Hello all! Well, this week I celebrated my 35th birthday. It was a great day, nice weather in the middle of a week of very cold weather on either side. Everyone is so nice to you when it's your birthday, why can't we treat each other this good when it's not our birthdays??
To be honest, this is a bitter sweet milestone for me. When you are young and have your whole future in front of you, it feels like you could do anything! As you get older, you begin to realize there just isn't enough resources, energy or time off of work to do all the things you want to do in life. The life you end up living is far from the life you dreamed of, more times than not.
This is especially true if you have certain plans and hopes and dreams that require participation from other people outside of yourself. You can't *make* people do what you want or feel what you need them to feel or think that they should. You simply can't *make* these dreams into reality. People will always disappoint you in one way or another. The Lord is the only true rock to depend on. He will never leave nor forsake us. Things, life on the other hand, just doesn't always turn out like you thought it would, leaving you in a state of grief over your losses. There's nothing wrong with this mourning. In fact, I would argue that it's a necessary step in the process. If you don't take the time to mourn those losses and unfulfilled dreams, you will spend years waiting for them to happen when you could have moved on to dream new dreams! But you can't dream new dreams until your old dreams are in the past.

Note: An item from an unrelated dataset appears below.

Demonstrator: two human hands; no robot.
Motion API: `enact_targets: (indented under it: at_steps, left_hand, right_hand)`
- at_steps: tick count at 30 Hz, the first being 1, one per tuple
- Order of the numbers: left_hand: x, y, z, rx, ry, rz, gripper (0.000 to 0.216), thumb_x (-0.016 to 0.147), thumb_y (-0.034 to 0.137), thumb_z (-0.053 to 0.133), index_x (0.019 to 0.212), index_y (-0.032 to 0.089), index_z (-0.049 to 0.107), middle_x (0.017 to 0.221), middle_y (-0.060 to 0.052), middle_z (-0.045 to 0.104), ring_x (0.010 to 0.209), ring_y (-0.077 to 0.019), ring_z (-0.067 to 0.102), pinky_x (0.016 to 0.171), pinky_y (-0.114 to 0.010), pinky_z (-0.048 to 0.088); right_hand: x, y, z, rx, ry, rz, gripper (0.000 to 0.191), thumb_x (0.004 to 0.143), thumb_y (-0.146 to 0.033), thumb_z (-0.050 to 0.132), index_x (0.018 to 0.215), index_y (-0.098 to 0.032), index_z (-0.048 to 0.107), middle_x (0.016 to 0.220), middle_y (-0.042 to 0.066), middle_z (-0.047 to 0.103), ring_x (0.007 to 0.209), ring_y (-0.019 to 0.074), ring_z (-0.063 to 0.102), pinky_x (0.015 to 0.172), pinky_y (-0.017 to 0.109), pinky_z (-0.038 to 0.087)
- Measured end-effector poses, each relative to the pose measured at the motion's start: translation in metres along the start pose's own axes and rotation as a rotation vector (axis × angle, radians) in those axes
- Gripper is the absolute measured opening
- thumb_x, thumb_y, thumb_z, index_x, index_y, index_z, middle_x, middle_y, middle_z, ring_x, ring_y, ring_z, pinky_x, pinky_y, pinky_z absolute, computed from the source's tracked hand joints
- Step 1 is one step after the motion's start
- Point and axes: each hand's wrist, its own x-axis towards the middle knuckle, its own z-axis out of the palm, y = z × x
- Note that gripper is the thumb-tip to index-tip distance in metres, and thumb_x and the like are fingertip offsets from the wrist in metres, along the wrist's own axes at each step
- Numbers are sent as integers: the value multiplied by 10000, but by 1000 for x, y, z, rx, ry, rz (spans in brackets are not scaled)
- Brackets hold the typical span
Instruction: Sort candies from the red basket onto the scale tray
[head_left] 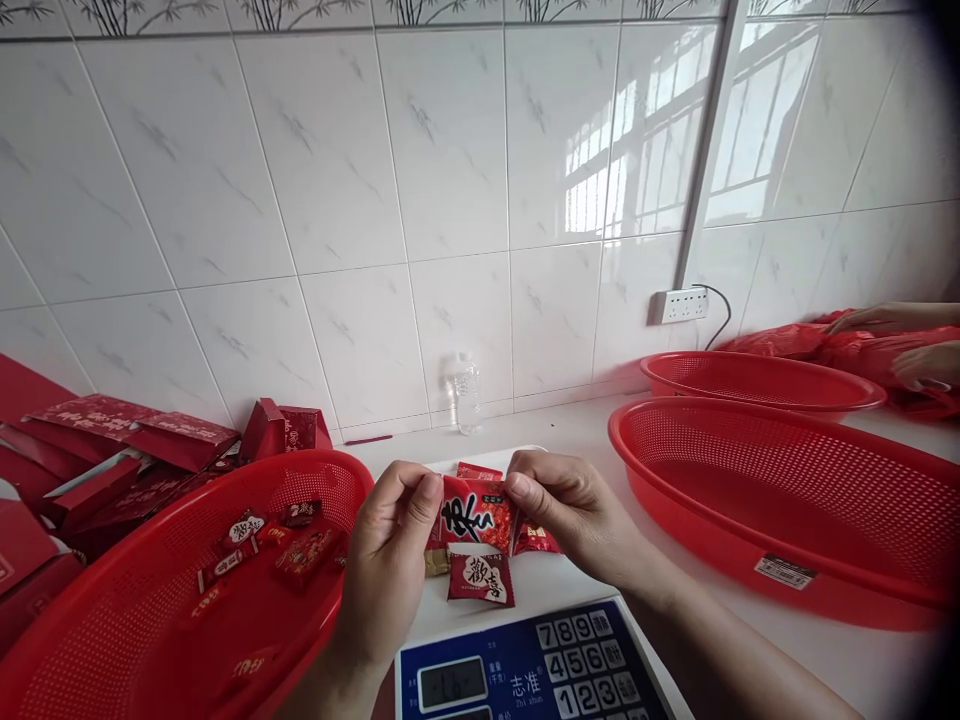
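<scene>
Both my hands hold one red candy packet (474, 515) with a black character on it, just above the white pan of a digital scale (525, 665). My left hand (394, 555) pinches its left edge and my right hand (566, 510) pinches its right edge. Below it on the pan lie another red packet (480, 578), a small gold-wrapped sweet (436, 561) and more red packets (536, 540). The scale's blue panel shows a keypad and a small display.
A red mesh basket (90, 640) at my left holds several wrapped sweets (300, 550). Two more red baskets (750, 470) stand at right. Red gift boxes (127, 440) pile at far left. A clear bottle (467, 392) stands by the tiled wall. Another person's hands (911, 345) rest on red bags at far right.
</scene>
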Motion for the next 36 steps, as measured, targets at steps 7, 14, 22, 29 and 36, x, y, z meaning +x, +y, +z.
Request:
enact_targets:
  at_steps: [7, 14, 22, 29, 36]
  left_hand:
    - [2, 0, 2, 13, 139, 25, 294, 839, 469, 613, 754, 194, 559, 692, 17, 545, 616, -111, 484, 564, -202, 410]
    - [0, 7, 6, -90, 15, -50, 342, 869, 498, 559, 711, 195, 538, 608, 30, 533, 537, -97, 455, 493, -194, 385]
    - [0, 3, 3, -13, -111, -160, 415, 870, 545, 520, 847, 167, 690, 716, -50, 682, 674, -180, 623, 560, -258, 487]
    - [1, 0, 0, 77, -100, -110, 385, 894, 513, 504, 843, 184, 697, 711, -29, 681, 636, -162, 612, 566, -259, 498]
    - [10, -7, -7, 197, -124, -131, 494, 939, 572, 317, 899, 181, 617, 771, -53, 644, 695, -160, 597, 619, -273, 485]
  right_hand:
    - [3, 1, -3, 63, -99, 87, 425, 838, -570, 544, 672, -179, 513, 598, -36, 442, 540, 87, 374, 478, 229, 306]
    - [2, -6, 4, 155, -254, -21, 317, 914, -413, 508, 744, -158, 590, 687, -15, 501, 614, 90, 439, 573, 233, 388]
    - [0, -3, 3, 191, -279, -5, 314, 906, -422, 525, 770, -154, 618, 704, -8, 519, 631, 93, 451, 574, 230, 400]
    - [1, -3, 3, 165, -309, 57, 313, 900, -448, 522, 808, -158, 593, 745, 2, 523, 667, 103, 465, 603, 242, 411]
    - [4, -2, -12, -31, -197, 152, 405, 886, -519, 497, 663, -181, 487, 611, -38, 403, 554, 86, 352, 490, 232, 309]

I will never be a young bride. My wedding photos, if I even have any, will all be of me in my mid to late 30's, wrinkles and all.
I will never be a young mom. My dreams of being young and spry with little ones under foot will never come to fruition. I may still have children either from me or by adoption but I will always be atleast 36 years older than them. I will never have the energy of a 20 something woman to keep up with their energetic needs.
I will never fly in outer space.
I will never be a filmmaker in Hollywood.
I will never be a professional photographer.
I will never be a chef.
I will never be a teacher.
I may never be wife or a mother.
So what then? Shall I lay down and sob for the rest of my days? No way!!!!! There are plenty of satisfying things I can do with my days here. This world is not my home anyway. I can get busy for the Lord and seek what He would have me to do. I enjoy so many things, I can do them and find that contentment abounds! The important thing for me to do is have a time of mourning for those old dreams and then move on to dream some new ones! For every 40 something person who wakes up and wonders where their life went and what happened to all the things they didn't do, is a 30 something person waisting their life waiting!
I'm 35. It's time for me to dream new dreams and get to it!